In Langa tra supplenti e personale Ata c’è insofferenza al green pass

In Langa tra supplenti e personale Ata c’è insofferenza al green pass
Un'aula della scuola di Murazzano.

SCUOLE Rispetto al settembre scorso dai dirigenti degli istituti comprensivi delle Langhe traspaiono fiducia e ottimismo. Gli interventi maggiori sono già stati effettuati e le procedure di sicurezza sono consolidate. L’unica novità riguarda l’obbligo del green pass per il personale. Elena Sardo, dirigente dell’istituto Einaudi di Dogliani, spiega: «Docenti e personale Ata stanno collaborando e tutti hanno accettato le nuove norme. Abbiamo parecchio lavoro perché in segreteria sono state assunte nuove persone che devono ancora capire i meccanismi interni». A Diano il preside Gerlando Zuppardo Carratello sottolinea un’importante novità: «Il Ministero ha mantenuto le promesse e partiremo con l’organico pressoché completo. Mi preoccupa l’assenza di una piattaforma digitale per registrare il possesso del green pass. Diano ha 13 plessi, per cui l’organizzazione può essere difficoltosa, dovendo svolgere i controlli manualmente. Cerchiamo di mantenere il distanziamento tra i banchi. Quest’anno abbiamo una prima media in più. Gli allievi sono aumentati e questo è un buon segnale».

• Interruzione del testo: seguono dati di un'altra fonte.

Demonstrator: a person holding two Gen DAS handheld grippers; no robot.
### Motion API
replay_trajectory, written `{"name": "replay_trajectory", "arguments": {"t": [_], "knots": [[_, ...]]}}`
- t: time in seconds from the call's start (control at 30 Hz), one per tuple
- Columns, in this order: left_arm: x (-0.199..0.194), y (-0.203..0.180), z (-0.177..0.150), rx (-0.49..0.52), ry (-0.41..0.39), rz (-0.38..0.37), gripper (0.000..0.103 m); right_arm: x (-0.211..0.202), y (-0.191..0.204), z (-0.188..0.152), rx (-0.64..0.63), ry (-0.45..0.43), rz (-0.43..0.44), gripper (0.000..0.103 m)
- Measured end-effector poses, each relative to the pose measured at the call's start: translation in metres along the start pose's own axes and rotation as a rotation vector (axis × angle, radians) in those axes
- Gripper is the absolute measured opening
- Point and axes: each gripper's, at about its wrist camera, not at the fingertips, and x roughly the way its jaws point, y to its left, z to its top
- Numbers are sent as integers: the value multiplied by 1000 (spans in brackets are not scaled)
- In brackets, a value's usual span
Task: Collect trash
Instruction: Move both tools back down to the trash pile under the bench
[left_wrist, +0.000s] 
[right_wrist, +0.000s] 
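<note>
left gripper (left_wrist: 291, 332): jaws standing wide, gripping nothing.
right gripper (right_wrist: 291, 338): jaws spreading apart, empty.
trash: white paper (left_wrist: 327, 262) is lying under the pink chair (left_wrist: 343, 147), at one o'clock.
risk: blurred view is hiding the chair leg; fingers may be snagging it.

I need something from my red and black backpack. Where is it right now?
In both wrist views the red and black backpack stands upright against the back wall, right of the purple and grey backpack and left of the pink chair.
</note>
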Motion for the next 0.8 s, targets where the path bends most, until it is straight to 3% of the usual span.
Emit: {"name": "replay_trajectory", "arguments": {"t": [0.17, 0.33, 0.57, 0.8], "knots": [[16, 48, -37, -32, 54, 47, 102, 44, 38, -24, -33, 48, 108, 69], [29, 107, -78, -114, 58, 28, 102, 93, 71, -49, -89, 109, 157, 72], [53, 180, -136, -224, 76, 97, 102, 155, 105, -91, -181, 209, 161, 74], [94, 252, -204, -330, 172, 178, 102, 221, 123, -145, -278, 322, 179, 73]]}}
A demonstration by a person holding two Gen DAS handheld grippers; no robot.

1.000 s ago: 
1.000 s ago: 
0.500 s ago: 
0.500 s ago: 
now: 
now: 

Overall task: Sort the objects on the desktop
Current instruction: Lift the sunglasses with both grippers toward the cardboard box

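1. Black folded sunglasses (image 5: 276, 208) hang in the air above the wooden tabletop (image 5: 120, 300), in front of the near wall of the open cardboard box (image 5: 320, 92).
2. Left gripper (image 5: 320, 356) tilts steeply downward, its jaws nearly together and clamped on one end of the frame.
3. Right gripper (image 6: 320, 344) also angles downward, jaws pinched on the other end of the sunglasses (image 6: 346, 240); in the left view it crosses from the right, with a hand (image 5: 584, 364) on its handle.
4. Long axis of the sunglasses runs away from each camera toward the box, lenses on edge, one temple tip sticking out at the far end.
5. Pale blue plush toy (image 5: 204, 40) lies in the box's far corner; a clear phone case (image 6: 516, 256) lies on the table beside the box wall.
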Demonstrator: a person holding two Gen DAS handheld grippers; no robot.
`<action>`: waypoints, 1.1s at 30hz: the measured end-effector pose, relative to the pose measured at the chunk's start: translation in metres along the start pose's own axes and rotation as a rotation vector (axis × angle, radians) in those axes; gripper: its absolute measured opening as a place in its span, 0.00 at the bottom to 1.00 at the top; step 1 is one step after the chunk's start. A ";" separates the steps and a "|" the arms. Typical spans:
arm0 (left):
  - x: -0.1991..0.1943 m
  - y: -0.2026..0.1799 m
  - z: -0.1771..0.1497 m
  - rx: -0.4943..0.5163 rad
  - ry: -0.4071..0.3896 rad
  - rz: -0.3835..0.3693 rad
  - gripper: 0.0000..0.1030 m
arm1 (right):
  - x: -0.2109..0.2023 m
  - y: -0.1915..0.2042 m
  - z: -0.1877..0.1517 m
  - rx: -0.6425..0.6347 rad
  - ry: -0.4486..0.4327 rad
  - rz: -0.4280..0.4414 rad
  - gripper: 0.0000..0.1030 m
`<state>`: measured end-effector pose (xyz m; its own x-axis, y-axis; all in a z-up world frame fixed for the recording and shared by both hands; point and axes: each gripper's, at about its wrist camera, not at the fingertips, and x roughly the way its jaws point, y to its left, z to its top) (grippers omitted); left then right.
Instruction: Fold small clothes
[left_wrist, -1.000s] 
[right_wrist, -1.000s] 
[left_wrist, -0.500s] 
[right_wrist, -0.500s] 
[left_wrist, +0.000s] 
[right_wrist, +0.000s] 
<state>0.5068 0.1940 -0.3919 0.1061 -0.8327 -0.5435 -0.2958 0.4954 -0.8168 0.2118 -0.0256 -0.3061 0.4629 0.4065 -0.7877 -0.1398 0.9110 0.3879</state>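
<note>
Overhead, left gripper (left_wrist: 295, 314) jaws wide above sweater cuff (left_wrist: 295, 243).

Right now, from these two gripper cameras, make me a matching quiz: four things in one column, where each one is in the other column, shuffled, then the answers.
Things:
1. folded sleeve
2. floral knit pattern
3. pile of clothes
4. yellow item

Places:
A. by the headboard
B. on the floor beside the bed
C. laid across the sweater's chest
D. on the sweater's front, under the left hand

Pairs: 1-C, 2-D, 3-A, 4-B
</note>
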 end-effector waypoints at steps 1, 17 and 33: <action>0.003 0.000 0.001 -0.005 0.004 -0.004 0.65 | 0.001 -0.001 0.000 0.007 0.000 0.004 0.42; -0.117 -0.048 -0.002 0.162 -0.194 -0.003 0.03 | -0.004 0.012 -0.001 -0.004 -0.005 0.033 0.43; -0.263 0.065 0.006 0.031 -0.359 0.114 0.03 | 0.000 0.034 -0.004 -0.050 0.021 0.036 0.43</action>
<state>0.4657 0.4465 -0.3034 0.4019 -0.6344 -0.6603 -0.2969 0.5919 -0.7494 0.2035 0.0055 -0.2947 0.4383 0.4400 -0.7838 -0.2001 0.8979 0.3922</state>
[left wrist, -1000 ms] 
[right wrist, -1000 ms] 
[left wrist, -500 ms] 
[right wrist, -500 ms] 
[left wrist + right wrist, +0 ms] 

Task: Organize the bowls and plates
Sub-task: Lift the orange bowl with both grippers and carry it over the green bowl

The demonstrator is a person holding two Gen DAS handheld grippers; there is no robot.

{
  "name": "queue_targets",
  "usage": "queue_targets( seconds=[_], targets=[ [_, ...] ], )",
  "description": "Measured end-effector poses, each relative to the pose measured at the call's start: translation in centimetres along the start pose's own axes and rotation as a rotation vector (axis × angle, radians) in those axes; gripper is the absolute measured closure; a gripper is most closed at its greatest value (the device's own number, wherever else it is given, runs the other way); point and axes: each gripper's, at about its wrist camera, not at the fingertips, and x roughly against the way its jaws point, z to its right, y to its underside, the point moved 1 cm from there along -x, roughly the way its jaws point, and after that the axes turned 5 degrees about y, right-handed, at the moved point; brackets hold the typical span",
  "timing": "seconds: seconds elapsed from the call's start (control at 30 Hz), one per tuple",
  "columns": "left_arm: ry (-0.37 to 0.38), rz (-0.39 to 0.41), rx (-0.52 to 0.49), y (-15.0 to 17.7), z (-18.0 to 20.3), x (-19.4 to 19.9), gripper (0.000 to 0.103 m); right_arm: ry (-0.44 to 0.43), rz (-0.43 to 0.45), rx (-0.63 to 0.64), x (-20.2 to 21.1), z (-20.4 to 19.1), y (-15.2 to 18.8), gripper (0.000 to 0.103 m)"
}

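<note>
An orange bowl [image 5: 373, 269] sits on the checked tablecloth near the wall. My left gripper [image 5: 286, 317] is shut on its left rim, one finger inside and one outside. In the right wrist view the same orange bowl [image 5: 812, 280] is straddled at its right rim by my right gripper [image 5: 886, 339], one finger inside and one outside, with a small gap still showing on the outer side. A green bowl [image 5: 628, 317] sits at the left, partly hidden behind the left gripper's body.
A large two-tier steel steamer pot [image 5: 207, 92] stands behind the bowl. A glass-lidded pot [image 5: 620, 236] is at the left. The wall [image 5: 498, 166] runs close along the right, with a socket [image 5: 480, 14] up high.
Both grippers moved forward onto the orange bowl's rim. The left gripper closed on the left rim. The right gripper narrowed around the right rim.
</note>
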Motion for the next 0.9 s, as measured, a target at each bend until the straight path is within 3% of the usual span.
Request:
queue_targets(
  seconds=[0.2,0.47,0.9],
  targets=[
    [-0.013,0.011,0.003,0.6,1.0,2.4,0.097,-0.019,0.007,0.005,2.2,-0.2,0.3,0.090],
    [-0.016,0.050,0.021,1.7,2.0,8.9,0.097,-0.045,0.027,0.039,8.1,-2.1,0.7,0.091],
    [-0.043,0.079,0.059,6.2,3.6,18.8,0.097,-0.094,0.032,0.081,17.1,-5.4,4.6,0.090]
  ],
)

Bruno Bruna dirige l’Istituto comprensivo di Bossolasco e Murazzano, dove, nell’ambito del piano Scuola estate, si è scelto di anticipare l’apertura a lunedì 6, «per favorire l’accoglienza delle prime e far recuperare chi ha avuto problemi. La frequenza è facoltativa, ma hanno aderito quasi tutti». Nelle scuole dell’istituto dell’alta Langa è stata sperimentata una modalità di erogazione delle lezioni innovativa: «Svolgiamo molte attività all’aperto. Lo scorso anno questa didattica era consigliata anche dalle direttive del Ministero». Il lieve calo degli iscritti, dice Bruna, è legato alla crisi demografica che colpisce l’alta Langa. Per quanto riguarda l’organico, il preside spiega: «Sono rimaste cinque cattedre scoperte, di cui tre sul sostegno. La certificazione verde obbligatoria non ci preoccupa, ma so di alcuni supplenti che hanno rifiutato la nomina per non sottostare alla regola».

Giuseppe Boveri, preside di Cortemilia e Saliceto, aggiunge: «Stiamo mantenendo il distanziamento e l’obbligatorietà delle mascherine. Tutti coloro i quali lavorano nei nostri plessi sono in possesso del green pass. Per favorire gli ingressi scaglionati abbiamo introdotto due pomeriggi alla settimana». La novità più grande riguarda l’inaugurazione di una nuova aula di informatica, avvenuta venerdì scorso. Commenta Boveri: «Questo nuovo spazio permetterà, fin dalle elementari, di entrare in contatto con i mezzi digitali. Sempre per la scuola primaria, da ottobre attiveremo una sezione bilingue. Lo studio dell’inglese è importante anche in un’ottica di valorizzazione turistica dell’alta Langa».

Gli istituti di La Morra e Santo Stefano Belbo sono diretti da reggenti. Valeria Cout, titolare dell’Einaudi di Alba e reggente a La Morra, spiega che il problema è legato al fatto che la provincia è troppo estesa. «I concorsi sono nazionali e le scuole scelte sono quelle facilmente raggiungibili. Le sedi vacanti sono quattordici». Per quanto riguarda le misure anti Covid-19, la preside puntualizza: «Le famiglie e le Amministrazioni ci stanno aiutando molto. Noto però una certa insofferenza al green pass, soprattutto da parte del personale Ata. Ci sono persone che ricorrono a congedi per malattia per evitare di sottoporsi a tampone o di vaccinarsi».

All’istituto Cesare Pavese di Santo Stefano Belbo, Giorgio Marino, titolare anche del Monti di Asti, commenta: «Penso sia importante ripartire in presenza. Per quanto riguarda l’introduzione della certificazione verde, non abbiamo potuto ancora verificare chi ce l’ha e chi no, perché al momento abbiamo svolto soltanto riunioni a distanza».